The Bruins, the Garden, and surrounding real estate development, including the $65 charge to park at Bruins-Celts game, have become a Jacobs/Delaware North diamond mine through the decades. Bruins hockey has been the gemstone at the center of it all. In the scheme of things, tossing the coach overboard to help preserve that core is a mere bottle cap removed from another pricey tallboy at the concession stands
It’s now on Sacco to find the answer and in a hurry, lest the ex-BU forward, and faithful assistant, is the next to get the heave-ho. At the current pace (pay no attention to the whacky math of the NHL standings), that 8-9-3 will leave the Bruins with 78 points at season’s end. That’s a dog that doesn’t hunt for the Stanley Cup in the spring. It’s one designated for a water bowl and cage across town at Angell Animal Medical Center.
If Sacco is equally stymied to find an answer, which is the challenge Bruce Cassidy met and overcame when he took over the bench from Claude Julien in February 2017, it will point hard truths the way of Neely and Sweeney.
Because if a new coach can’t find an answer, we’ll be left to conclude it’s the parts that are at fault —the parts put in place here in the wake of the departures of Tuukka Rask, Zdeno Chara, Patrice Bergeron, and David Krecji. Those four provided elite skill and talent at the three key positions: goal, defense, and center. They defined Bruins culture.
Now, going on six years since that core and culture led to Game 7 of the Cup Final, the talent level is many degrees south of a bona fide Cup run.
Maybe Jeremy Swayman can be a franchise tender. But he’s not there yet. Thus far this season, he’s been more backup than cornerstone.
Charlie McAvoy, paid and touted as the franchise defenseman, again this season has remained short of the billing. How long is it going to take? McAvoy can skate. He can move the puck. He can hit when the spirit moves him. But, boy, he has trouble figuring out when and where to shoot, and that critical offensive piece is a big part of filling the No. 1 D’man role that’s been defined for him.

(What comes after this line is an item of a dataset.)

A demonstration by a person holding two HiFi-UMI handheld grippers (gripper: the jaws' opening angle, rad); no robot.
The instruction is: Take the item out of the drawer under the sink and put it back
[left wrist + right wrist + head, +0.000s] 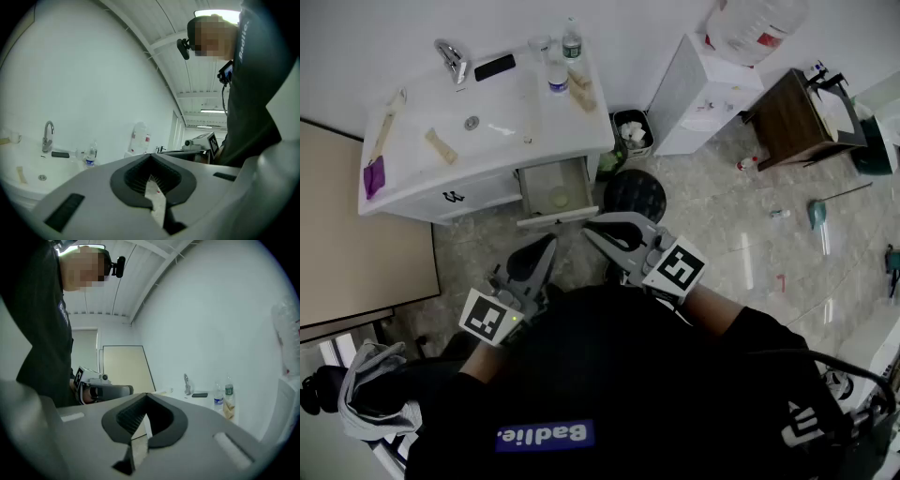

If Sacco can get that out of McAvoy, that could get the coffee pot perking. Montgomery never got him there. He also needs to help David Pastrnak restore some lightning in his stick.
In the Bergeron/Krejci spirit of things, looking for at least one pivot to help define the top-six forward assembly, there’s no there there right now.
Many nights it has been hard to tell if Elias Lindholm is in the lineup. Pavel Zacha is not the guy. Charlie Coyle was the league’s best No. 3 center when Bergeron and Krejci were still in house, and he did an OK job moving up last season, but he is best suited as the No. 3 workhorse who can move up in a pinch.
It is a franchise, having lost 12 of 20 games to date, certainly in need of a new approach right now. McAvoy and Pastrnak need reframing. Sacco might have the secret sauce. We’ll find out soon enough.
If not, then we’re left to say Neely and Sweeney, along with Executive Son Charlie Jacobs, equally failed to reshape and fortify what was an excellent, entertaining product across the years 2010-20. It will be left for them to answer for what’s happened since.